- _REQUIRED ACTION_:
The full listing should be duplicated word for word.
▽
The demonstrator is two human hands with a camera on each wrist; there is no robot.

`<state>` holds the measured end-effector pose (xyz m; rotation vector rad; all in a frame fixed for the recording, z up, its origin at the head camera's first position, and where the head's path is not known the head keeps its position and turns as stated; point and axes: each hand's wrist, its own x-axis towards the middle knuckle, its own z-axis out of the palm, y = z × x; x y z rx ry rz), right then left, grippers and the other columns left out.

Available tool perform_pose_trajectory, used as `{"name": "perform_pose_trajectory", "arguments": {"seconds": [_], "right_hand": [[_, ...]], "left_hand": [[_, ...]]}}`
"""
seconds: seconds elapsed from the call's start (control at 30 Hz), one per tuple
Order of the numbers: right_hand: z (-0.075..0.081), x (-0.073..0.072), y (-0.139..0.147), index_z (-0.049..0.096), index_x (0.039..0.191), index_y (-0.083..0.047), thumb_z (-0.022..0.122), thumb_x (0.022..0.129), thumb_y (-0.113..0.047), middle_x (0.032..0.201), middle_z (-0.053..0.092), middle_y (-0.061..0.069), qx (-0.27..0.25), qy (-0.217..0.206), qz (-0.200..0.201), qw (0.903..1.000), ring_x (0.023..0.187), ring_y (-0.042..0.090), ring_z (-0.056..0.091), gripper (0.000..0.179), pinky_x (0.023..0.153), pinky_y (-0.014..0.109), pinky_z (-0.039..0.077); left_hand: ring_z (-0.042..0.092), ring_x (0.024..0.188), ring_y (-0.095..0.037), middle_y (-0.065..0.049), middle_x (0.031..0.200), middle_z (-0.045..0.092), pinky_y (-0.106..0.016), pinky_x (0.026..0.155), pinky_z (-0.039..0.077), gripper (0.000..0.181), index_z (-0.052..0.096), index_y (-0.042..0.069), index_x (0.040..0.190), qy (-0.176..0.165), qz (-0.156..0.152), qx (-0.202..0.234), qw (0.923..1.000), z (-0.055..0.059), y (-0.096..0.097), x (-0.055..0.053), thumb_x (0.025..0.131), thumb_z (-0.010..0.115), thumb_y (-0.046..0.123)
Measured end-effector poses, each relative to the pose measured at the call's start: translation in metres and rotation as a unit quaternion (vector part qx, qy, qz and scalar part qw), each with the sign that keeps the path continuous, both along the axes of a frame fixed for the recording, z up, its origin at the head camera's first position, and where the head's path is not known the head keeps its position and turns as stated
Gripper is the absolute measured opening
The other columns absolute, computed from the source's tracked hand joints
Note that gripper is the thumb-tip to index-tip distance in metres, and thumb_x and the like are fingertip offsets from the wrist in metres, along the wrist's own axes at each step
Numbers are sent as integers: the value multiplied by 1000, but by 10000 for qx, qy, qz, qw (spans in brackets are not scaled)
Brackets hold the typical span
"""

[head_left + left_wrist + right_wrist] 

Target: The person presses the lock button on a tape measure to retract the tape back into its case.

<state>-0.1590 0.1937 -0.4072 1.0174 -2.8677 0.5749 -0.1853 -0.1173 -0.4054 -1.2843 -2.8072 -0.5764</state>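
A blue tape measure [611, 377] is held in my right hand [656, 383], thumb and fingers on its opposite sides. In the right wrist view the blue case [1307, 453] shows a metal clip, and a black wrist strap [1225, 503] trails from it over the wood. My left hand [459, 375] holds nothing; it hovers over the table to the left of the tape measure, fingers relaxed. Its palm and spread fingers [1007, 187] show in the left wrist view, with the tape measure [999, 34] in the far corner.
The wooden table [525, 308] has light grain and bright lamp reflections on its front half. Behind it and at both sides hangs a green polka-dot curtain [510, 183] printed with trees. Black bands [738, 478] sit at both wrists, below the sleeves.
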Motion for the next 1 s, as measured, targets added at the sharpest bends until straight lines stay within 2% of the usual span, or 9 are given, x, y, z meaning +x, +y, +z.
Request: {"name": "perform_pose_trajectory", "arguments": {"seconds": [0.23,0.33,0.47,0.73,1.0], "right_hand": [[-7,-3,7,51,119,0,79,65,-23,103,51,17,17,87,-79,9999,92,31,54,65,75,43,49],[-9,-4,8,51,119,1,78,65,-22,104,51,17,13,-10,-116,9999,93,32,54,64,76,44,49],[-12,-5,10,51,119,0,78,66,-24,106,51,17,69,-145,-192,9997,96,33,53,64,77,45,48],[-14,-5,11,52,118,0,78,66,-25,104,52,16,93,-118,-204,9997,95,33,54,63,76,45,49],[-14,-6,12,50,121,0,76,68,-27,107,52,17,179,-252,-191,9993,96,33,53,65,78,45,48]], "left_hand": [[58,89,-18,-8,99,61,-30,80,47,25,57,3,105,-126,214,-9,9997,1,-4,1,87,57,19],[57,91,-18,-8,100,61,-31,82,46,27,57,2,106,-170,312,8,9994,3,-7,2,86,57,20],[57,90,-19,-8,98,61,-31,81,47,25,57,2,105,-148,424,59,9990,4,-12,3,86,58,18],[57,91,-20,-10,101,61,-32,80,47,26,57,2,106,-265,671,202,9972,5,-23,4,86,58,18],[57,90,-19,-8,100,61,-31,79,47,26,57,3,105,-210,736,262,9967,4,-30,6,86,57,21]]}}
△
- _REPLY TO THE EXERCISE_:
The demonstrator is two human hands with a camera on each wrist; there is no robot.

`<state>` holds the measured end-effector pose (xyz m; rotation vector rad; all in a frame fixed for the recording, z up, its origin at the head camera's first position, and where the head's path is not known the head keeps its position and turns as stated; point and axes: each hand's wrist, its own x-axis towards the middle knuckle, its own z-axis out of the palm, y = z × x; x y z rx ry rz), right then left, grippers and the other columns left out.

Available tool perform_pose_trajectory, used as `{"name": "perform_pose_trajectory", "arguments": {"seconds": [_], "right_hand": [[_, ...]], "left_hand": [[_, ...]]}}`
"""
seconds: seconds elapsed from the call's start (control at 30 Hz), one per tuple
Order of the numbers: right_hand: z (-0.075..0.081), x (-0.073..0.072), y (-0.139..0.147), index_z (-0.049..0.096), index_x (0.039..0.191), index_y (-0.083..0.047), thumb_z (-0.022..0.122), thumb_x (0.022..0.129), thumb_y (-0.113..0.047), middle_x (0.032..0.201), middle_z (-0.053..0.092), middle_y (-0.061..0.069), qx (-0.27..0.25), qy (-0.217..0.206), qz (-0.200..0.201), qw (0.903..1.000), ring_x (0.023..0.187), ring_y (-0.042..0.090), ring_z (-0.056..0.091), gripper (0.000..0.179), pinky_x (0.023..0.153), pinky_y (-0.014..0.109), pinky_z (-0.039..0.077); left_hand: ring_z (-0.042..0.092), ring_x (0.024..0.188), ring_y (-0.095..0.037), middle_y (-0.065..0.049), middle_x (0.031..0.200), middle_z (-0.045..0.092), pinky_y (-0.106..0.016), pinky_x (0.026..0.155), pinky_z (-0.039..0.077), gripper (0.000..0.181), index_z (-0.052..0.096), index_y (-0.042..0.069), index_x (0.040..0.190), qy (-0.176..0.165), qz (-0.156..0.152), qx (-0.202..0.234), qw (0.923..1.000), z (-0.055..0.059), y (-0.096..0.097), x (-0.055..0.053), thumb_x (0.025..0.131), thumb_z (-0.010..0.115), thumb_y (-0.046..0.123)
Measured end-effector poses, each relative to the pose measured at the call's start: translation in metres and rotation as a unit quaternion (vector part qx, qy, qz and scalar part qw), each with the sign that keeps the path continuous, both along the axes of a frame fixed for the recording, z up, its origin at the head camera's first position, and where the head's path is not known the head keeps its position and turns as stated
Gripper is the absolute measured opening
The other columns absolute, computed from the source's tracked hand joints
Note that gripper is the thumb-tip to index-tip distance in metres, and thumb_x and the like are fingertip offsets from the wrist in metres, along the wrist's own axes at each step
Numbers are sent as integers: the value multiplied by 1000, but by 10000 for qx, qy, qz, qw (spans in brackets are not scaled)
Brackets hold the typical span
"""

[head_left + left_wrist + right_wrist] 

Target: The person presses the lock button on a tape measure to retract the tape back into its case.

<state>-0.1590 0.1937 -0.4072 1.0174 -2.8677 0.5749 -0.1853 -0.1173 -0.4054 -1.2843 -2.8072 -0.5764</state>
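A blue tape measure [611, 377] is held in my right hand [656, 383], thumb and fingers on its opposite sides. In the right wrist view the blue case [1307, 453] shows a metal clip, and a black wrist strap [1225, 503] trails from it over the wood. My left hand [459, 375] holds nothing; it hovers over the table to the left of the tape measure, fingers relaxed. Its palm and spread fingers [1007, 187] show in the left wrist view, with the tape measure [999, 34] in the far corner.
The wooden table [525, 308] has light grain and bright lamp reflections on its front half. Behind it and at both sides hangs a green polka-dot curtain [510, 183] printed with trees. Black bands [738, 478] sit at both wrists, below the sleeves.
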Motion for the next 1 s, as measured, targets added at the sharpest bends until straight lines stay within 2% of the usual span, or 9 are given, x, y, z meaning +x, +y, +z.
Request: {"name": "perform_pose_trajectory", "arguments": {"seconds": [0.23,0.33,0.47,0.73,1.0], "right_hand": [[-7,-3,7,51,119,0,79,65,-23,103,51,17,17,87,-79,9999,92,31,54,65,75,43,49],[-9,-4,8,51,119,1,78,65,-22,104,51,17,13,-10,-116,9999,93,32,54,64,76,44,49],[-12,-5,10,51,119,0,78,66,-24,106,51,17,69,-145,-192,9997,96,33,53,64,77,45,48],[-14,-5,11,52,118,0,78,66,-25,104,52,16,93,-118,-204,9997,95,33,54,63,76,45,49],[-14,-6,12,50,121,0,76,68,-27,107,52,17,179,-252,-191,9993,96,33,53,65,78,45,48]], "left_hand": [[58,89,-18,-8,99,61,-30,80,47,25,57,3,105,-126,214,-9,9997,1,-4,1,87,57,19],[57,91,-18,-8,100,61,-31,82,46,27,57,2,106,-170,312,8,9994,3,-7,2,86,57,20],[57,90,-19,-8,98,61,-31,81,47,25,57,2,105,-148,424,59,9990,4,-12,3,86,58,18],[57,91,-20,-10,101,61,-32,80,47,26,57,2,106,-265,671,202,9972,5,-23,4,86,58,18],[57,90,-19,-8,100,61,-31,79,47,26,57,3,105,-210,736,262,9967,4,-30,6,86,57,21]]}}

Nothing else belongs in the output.